One or three pions have negative G, while the eta has positive G.

How do you find the result of the I2 rotation operation?

Meir Achuz
Homework Helper
Gold Member

From G-parity - Wikipedia

In general, P(G) = P(C)*(-1)^I
For fermion-antifermion systems, P(G) = (-1)^(L+S+I)
For boson-antiboson systems, P(G) = (-1)^(L+I)

To calculate exp(-i*pi*I2), use Wigner D-matrix - Wikipedia for rotation matrices between quantum-mechanical angular-momentum states. One can carry angular-momentum features over to isospin without much trouble.

For angular momentum j and state m to state m', find D(j,m,m',0,-pi,0) = d(j,m,m',-pi)

It is only nonzero if m' = - m: d(j,m,-m,-pi) = (-1)^(j+m)

One can do the calculation more directly, by using isospin conservation and pion spin-statistics. Pions have spin 0, making them bosons, with their combined wavefunction always being symmetric. It also simplifies the treatment of their spins, since their combined spin is always 0, with a symmetric combined wave function. Orbital angular momentum is usually handled by setting it to 0 (s-wave), giving the same simplification and symmetry.

Pions have isospin 1, while eta and eta' mesons have isospin 0. To find the total isospin of 3 pions, let's start with finding it for 2 pions. One gets these isospins and wavefunction symmetries:

Symmetric: 0, 2
Antisymmetric: 1

One can prove this alternation of symmetry more generally, I think.

Since their combined wavefunction must be symmetric, 2 s-wave pions must have isospin 0 or 2. Combining the isospin of the third pion gives possibilities 3, 1, and 1.

Using my SemisimpleLieAlgebras package, I find:
Symmetric: 3, 1
Mixed: 2, 1
Antisymmetric: 0

Thus, 3 s-wave pions cannot have zero isospin, and thus, an eta cannot decay into them without violating isospin. That can be done with the electromagnetic interaction, however.

Let's depart from the s-wave hypothesis, while using the smallest possible orbital angular momenta.
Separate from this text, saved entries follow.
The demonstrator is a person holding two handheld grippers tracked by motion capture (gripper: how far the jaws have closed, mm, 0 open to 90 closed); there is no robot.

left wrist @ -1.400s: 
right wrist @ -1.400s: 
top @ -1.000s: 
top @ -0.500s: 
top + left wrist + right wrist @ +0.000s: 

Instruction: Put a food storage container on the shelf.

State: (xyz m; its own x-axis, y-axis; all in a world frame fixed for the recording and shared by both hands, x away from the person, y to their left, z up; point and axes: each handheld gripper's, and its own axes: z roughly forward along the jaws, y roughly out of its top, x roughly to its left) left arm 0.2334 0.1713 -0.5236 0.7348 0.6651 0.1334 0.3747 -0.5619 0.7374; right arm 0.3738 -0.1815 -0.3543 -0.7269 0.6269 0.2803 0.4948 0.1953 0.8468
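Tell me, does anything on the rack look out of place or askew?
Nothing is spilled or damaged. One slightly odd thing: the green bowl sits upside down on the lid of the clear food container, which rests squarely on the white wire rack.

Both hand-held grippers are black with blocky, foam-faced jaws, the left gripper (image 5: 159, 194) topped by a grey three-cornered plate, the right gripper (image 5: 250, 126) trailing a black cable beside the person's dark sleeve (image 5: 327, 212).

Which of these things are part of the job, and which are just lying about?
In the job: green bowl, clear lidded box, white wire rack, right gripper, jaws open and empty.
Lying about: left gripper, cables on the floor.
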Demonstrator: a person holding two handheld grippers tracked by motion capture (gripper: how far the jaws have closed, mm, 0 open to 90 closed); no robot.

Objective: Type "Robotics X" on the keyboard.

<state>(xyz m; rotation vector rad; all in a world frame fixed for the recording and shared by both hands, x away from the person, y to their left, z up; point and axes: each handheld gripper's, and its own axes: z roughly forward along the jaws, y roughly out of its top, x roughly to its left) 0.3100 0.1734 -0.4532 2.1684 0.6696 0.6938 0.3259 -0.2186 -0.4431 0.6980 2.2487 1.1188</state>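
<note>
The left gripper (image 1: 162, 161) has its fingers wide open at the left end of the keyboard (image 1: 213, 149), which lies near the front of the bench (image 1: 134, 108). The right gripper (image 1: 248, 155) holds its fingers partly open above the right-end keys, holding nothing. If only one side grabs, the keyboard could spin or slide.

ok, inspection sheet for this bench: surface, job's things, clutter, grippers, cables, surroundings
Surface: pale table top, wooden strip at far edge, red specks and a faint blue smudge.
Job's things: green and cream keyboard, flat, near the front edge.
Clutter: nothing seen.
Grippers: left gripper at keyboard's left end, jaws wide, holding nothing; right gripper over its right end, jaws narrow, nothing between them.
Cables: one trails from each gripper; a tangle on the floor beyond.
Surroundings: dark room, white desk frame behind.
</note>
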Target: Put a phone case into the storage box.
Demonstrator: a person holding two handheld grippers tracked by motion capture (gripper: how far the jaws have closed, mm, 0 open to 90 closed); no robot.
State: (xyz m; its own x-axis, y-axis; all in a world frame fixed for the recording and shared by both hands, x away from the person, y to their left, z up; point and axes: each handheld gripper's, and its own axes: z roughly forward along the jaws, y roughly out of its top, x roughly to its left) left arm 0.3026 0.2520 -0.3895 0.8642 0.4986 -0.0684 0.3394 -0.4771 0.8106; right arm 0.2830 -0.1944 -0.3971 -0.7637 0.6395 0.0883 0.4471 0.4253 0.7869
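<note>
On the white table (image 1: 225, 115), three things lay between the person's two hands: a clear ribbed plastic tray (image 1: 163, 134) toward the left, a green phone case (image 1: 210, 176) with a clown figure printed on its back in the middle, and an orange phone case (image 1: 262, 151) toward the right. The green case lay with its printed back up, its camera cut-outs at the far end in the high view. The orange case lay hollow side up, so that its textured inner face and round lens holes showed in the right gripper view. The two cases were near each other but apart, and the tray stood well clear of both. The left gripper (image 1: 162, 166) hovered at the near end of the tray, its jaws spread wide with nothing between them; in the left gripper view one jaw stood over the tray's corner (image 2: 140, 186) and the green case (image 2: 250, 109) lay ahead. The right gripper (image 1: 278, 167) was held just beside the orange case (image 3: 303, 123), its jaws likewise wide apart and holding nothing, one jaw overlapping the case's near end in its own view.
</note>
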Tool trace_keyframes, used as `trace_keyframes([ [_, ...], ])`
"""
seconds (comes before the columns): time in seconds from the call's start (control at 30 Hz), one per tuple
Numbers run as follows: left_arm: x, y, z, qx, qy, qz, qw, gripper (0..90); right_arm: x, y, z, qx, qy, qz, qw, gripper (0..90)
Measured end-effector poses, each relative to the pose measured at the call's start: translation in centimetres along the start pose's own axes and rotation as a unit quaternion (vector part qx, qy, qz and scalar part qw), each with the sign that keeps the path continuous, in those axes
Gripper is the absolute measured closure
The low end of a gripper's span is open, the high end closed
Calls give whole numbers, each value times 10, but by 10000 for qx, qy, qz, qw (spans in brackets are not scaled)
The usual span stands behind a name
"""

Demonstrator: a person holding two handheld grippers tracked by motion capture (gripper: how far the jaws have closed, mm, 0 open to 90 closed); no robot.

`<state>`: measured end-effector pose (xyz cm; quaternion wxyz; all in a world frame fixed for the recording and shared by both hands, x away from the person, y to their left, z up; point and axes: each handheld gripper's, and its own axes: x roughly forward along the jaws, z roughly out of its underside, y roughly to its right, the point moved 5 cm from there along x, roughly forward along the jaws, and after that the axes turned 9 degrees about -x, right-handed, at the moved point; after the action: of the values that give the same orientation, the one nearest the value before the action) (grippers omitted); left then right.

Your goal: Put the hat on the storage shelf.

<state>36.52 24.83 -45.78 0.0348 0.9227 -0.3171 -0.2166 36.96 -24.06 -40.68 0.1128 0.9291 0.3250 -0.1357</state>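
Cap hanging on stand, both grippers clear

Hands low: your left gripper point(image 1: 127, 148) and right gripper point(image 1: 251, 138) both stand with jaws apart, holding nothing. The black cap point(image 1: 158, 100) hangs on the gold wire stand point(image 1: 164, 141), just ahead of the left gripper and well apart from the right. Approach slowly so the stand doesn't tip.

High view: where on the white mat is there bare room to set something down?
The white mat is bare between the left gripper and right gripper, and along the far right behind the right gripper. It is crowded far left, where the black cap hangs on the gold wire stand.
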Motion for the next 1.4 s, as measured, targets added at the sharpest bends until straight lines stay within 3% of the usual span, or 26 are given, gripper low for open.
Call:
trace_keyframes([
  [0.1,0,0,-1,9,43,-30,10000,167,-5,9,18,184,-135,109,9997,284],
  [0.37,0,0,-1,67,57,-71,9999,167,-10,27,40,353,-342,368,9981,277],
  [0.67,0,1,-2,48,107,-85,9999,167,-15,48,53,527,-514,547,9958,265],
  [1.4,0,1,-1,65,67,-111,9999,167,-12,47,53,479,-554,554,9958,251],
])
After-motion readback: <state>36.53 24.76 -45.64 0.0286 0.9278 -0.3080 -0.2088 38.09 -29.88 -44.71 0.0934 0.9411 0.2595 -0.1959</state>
The sum of these values must always be even from parity conservation, and we have two possibilities: 1 d-wave and 2 s-wave, and 1 s-wave and 2 p-wave.

The first one cannot have zero isospin, while the second one can, if the 2 p-wave pions have total angular momentum 1. That makes antisymmetry, and that can be compensated for with isospin antisymmetry and total isospin 1. The third pion's isospin can then combine with it to make isospin 0.

Thus, an eta can decay into 3 pions without violating isospin if 2 of them have p-wave wavefunctions.